But Substack and similar sites are not the only things that get called “newsletters.” Lots of publications, like magazines and trade publications, also have what they call newsletters, which are often columns with a topical focus, or fleshed-out industry-news bulletins.
I’m old enough to remember when the word “newsletter” brought to mind a soporific, ink-jet-printed letter with updates about some little organization (“A FINAL UPDATE ON THE UPCOMING BAKE SALE…”). So it’s interesting how that term ended up becoming the name for this major writing/media format.
But more specifically than that, what I’m thinking about here is the nature of what I’m doing with my newsletter. What kind of endeavor is a daily newsletter based on a topic (cluster of topics), but fundamentally creative as opposed to analytical or journalistic (though of course there are elements of those things in much of what I write)?

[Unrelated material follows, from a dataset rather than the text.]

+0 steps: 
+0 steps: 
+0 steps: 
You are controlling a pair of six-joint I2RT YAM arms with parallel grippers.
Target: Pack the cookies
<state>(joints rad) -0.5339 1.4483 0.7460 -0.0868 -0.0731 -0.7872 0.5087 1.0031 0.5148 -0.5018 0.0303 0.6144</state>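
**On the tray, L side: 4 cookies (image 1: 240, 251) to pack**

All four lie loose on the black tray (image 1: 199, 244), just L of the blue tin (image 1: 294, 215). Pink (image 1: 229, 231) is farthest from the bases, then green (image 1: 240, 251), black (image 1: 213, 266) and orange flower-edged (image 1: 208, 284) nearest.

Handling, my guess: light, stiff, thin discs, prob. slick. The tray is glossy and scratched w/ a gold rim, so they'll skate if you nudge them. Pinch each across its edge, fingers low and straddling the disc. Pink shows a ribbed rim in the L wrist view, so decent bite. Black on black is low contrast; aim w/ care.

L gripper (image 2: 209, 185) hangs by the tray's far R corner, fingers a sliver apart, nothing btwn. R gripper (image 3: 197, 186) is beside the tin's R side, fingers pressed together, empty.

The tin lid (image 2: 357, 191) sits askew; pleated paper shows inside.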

There are different kinds of formats and media products that I think of “newslettering” as being like in some ways. I’m sure that I think about this quite a bit more than any of you, and I wanted to share some of these behind-the-curtain meta-thoughts.
The (self-imposed) deadline pressure of writing almost every day probably sometimes results in less thought-through stuff than I would write without that constraint; but that fast pace also serves as a discipline that generates more good ideas than mediocre ones. The flow and the routine, to me, is inherent in the enterprise, as opposed to the less time-bound creative projects of, say, writing books or recording studio albums or freelancing occasional magazine pieces.

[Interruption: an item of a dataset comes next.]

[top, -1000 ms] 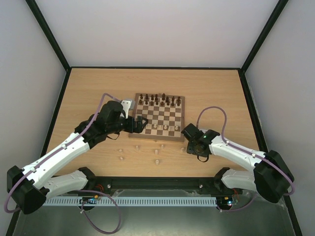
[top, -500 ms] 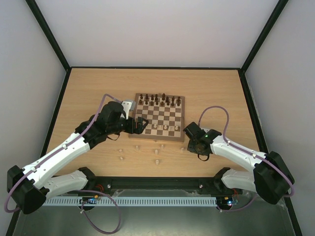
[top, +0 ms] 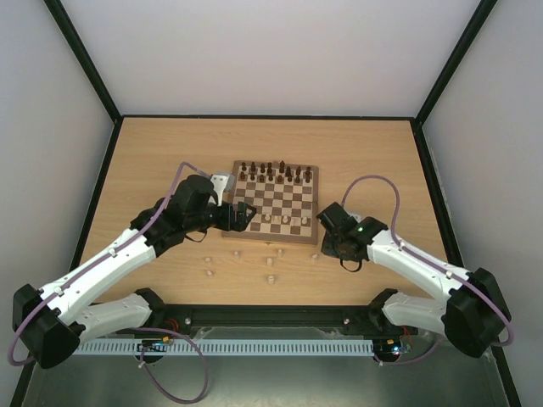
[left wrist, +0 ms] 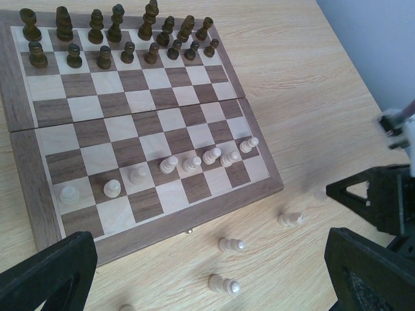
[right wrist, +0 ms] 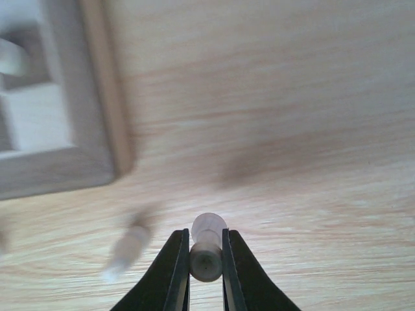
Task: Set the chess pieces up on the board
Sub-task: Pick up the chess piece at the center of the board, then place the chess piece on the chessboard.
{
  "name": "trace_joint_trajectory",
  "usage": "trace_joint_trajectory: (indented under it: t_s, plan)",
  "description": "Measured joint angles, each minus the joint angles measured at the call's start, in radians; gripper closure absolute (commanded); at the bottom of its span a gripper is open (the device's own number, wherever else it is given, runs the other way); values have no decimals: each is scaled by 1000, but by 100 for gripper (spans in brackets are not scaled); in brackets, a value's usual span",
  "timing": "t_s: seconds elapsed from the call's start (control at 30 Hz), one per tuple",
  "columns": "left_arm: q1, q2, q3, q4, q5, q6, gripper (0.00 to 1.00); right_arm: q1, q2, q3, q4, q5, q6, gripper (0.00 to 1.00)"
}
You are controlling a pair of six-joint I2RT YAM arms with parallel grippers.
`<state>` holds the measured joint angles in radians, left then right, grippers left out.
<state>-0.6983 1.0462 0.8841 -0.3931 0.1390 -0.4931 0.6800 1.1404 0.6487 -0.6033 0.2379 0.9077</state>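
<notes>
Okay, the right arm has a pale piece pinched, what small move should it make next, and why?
Probably carry it left, over the near right corner of the board. The right end effector is shut on a pale piece beside the board, and the row nearest the arms, in front of the pale pawns, looks empty.

Board (top: 276, 202): dark pieces (top: 276, 172) on far rows, pale pieces (top: 284, 220) on a near row and loose on worktop (top: 382, 161). Left tool (top: 244, 214) at near-left corner, right tool (top: 326, 248) beside near-right corner.
</notes>
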Motion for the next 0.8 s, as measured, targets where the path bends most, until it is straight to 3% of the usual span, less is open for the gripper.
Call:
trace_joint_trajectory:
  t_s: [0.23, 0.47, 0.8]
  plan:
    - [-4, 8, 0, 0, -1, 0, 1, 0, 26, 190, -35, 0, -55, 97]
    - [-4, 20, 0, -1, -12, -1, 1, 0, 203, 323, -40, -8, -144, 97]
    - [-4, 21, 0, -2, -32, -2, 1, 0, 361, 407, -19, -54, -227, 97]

You could say, for example, that writing one of these newsletters is a little like having a radio show. But I think it’s held together thematically a little more than that. One way I think about newslettering, with an emphasis on the daily (or just often/regular) aspect, is that it’s like writing a comic strip. Given that they’re about recurring characters with slowly evolving but more or less fixed personalities, there’s a broad set of themes and settings that have to be held to.
But there are mechanisms for exploring other kinds of topics or settings within the constrained world of the strip, and as a kind of creative professional I kind of see the techniques going on. The only one I’ve ever read much of (of course in book/collection form) is Bill Watterson’s Calvin and Hobbes, so I’m thinking of examples I know from that strip, but this is probably true of many long-running comic strips and of the format in general.
Some ways to grow the strip world are to have occasional strips that focus on tangential characters and their interactions with a less central regular character (Calvin’s Uncle Max interacting with Calvin’s parents); have strips that take place during vacations/road trips/events; “dream” or daydream strips where only a single panel at the end grounds it in the “real” world (a bunch of panels of Calvin’s mother in the kitchen throwing harsh chemicals at an octopus, etc. etc., followed by her scolding him for not touching a totally pedestrian dinner); social-commentary strips, like the infamous “deer hunting” one, where Calvin giving an absurd presentation at school that gets him into trouble is merely the delivery mechanism for a serious-not-serious commentary on overpopulation discourse.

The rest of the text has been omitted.